As I was putting on my black heels -- a clear sign that I was going to play a concert:
"No Mama!  Don't go! Tay here!  Why are you wearing concert shoes?  Tay here!"

Walking up to me while I was making dinner:
"I just need a hug wight now."

Screaming inconsolably in the middle of the night:
Me: "Ree, can you tell me what's wrong?"
Ree: "I just yove you and I just want you and I just need you."

Aww.  What a sweetie.  Still, I'd prefer if she'd sleep at night and give me loving affirmations during the daylight hours.

Sunday, October 16, 2016

It's a ...

It's been a busy and fun Fall for us so far, but Friday was a particularly exciting day.

It was the long-awaited ultrasound to see the newest member of our family, expected to arrive in mid-March!

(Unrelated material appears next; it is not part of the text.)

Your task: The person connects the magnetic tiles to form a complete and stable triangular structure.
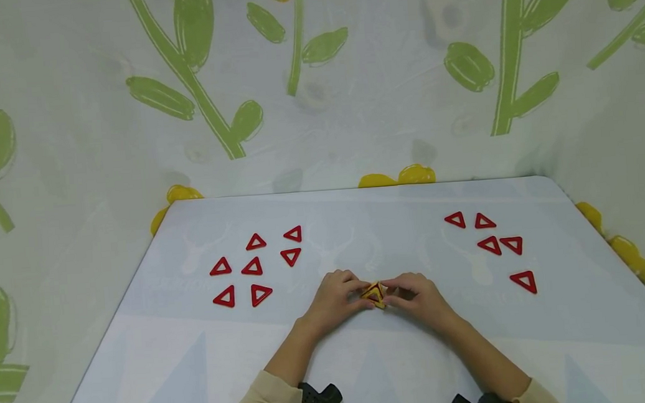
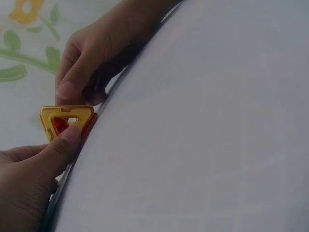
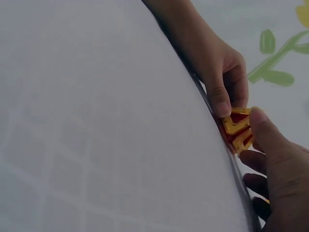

My sister-in-law Hannah had a fun idea to do a little gender reveal family dinner night, so the ultrasound technician slipped the pertinent info into a sealed envelope, which we gave to Hannah.  

I had mostly been thinking how fun and exciting this would be for our girls - Nell talked very excitedly about cutting the cake and seeing what color frosting was inside for days leading up to the event.  I didn't fully anticipate how exciting the day would feel for me, though!  By about 4:00 in the afternoon, I was going crazy to think that Hannah knew and I didn't!

Finally dinner time arrived, and we headed over to Hannah and Andrew's house.  

Over pizza, salad, and wine, we discussed our predictions and guesses.

Nell made a sudden change from Team Pink to Team Blue... and was so excited about the pink and blue balloons I had bought that she couldn't stand still:

Ree continued to say "girl," whenever asked:

Then we were finally ready to cut the cake!

Nell helped me hold the knife and cut a slice.

There it was ... definitely pink icing!

Hannah gave me the card that had been inside the envelope.

We are all really excited at the prospect of having a gang of girls on our hands come March!

Nathan declared, "Good!  I am pleased!  I don't like change!"

Thank you, Hannah and Andrew, for planning such a fun and celebratory evening with us!  

I can now say that with each of our babies, we've done things slightly differently.  With Nell, we waited until she was born to find out that she was a girl.  With Ree, we found out right at the 20 week ultrasound.  And this time, we let Hannah know first and plan a fun evening for us!  I think each way has been fun and special, but there was something so wonderful about having a whole evening to celebrate this baby; when you're still feeling queasy about half the time at 19 weeks pregnant, sometimes you just need a mid-pregnancy pick-me-up.   This was just perfect!

We are so excited to meet our third daughter in March.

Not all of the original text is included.